[Start of Attachment]

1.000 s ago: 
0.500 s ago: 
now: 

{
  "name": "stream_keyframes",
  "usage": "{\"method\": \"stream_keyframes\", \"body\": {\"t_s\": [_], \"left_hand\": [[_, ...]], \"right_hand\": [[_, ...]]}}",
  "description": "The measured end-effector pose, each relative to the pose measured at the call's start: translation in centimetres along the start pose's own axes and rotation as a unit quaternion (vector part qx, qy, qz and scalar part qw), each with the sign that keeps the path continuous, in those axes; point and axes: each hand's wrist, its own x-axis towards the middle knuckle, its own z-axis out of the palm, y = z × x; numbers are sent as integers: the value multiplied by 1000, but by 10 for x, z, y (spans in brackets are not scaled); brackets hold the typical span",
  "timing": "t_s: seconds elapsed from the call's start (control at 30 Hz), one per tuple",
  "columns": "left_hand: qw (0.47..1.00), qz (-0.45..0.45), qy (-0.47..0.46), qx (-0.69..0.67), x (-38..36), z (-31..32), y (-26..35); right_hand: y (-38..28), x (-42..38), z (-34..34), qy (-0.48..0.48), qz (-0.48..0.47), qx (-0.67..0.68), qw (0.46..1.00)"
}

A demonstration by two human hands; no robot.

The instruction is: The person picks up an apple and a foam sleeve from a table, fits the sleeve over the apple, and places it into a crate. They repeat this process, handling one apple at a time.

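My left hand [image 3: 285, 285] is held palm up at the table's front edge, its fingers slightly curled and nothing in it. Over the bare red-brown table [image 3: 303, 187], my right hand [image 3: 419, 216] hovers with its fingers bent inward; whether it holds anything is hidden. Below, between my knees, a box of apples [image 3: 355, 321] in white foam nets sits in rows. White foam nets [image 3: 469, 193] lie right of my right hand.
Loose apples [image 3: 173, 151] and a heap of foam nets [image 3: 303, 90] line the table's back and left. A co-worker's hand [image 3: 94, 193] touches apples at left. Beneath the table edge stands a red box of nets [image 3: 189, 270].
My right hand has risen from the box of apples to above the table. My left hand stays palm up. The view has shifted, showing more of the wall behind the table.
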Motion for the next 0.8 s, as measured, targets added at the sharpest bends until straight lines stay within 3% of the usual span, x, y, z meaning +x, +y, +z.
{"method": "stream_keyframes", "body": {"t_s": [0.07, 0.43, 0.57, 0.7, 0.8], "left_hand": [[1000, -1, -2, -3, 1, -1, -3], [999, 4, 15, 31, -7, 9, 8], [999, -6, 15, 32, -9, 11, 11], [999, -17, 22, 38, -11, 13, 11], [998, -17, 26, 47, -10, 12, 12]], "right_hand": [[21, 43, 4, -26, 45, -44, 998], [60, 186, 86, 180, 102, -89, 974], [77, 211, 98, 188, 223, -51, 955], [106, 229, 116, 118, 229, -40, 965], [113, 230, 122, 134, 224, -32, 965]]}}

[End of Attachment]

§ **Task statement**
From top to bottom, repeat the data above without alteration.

§ **Response to the task**
1.000 s ago: 
0.500 s ago: 
now: 

{
  "name": "stream_keyframes",
  "usage": "{\"method\": \"stream_keyframes\", \"body\": {\"t_s\": [_], \"left_hand\": [[_, ...]], \"right_hand\": [[_, ...]]}}",
  "description": "The measured end-effector pose, each relative to the pose measured at the call's start: translation in centimetres along the start pose's own axes and rotation as a unit quaternion (vector part qx, qy, qz and scalar part qw), each with the sign that keeps the path continuous, in those axes; point and axes: each hand's wrist, its own x-axis towards the middle knuckle, its own z-axis out of the palm, y = z × x; numbers are sent as integers: the value multiplied by 1000, but by 10 for x, z, y (spans in brackets are not scaled); brackets hold the typical span",
  "timing": "t_s: seconds elapsed from the call's start (control at 30 Hz), one per tuple",
  "columns": "left_hand: qw (0.47..1.00), qz (-0.45..0.45), qy (-0.47..0.46), qx (-0.69..0.67), x (-38..36), z (-31..32), y (-26..35); right_hand: y (-38..28), x (-42..38), z (-34..34), qy (-0.48..0.48), qz (-0.48..0.47), qx (-0.67..0.68), qw (0.46..1.00)"
}

A demonstration by two human hands; no robot.

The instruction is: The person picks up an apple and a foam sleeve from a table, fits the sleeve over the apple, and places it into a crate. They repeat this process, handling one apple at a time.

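My left hand [image 3: 285, 285] is held palm up at the table's front edge, its fingers slightly curled and nothing in it. Over the bare red-brown table [image 3: 303, 187], my right hand [image 3: 419, 216] hovers with its fingers bent inward; whether it holds anything is hidden. Below, between my knees, a box of apples [image 3: 355, 321] in white foam nets sits in rows. White foam nets [image 3: 469, 193] lie right of my right hand.
Loose apples [image 3: 173, 151] and a heap of foam nets [image 3: 303, 90] line the table's back and left. A co-worker's hand [image 3: 94, 193] touches apples at left. Beneath the table edge stands a red box of nets [image 3: 189, 270].
My right hand has risen from the box of apples to above the table. My left hand stays palm up. The view has shifted, showing more of the wall behind the table.
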Motion for the next 0.8 s, as measured, targets added at the sharpest bends until straight lines stay within 3% of the usual span, x, y, z meaning +x, +y, +z.
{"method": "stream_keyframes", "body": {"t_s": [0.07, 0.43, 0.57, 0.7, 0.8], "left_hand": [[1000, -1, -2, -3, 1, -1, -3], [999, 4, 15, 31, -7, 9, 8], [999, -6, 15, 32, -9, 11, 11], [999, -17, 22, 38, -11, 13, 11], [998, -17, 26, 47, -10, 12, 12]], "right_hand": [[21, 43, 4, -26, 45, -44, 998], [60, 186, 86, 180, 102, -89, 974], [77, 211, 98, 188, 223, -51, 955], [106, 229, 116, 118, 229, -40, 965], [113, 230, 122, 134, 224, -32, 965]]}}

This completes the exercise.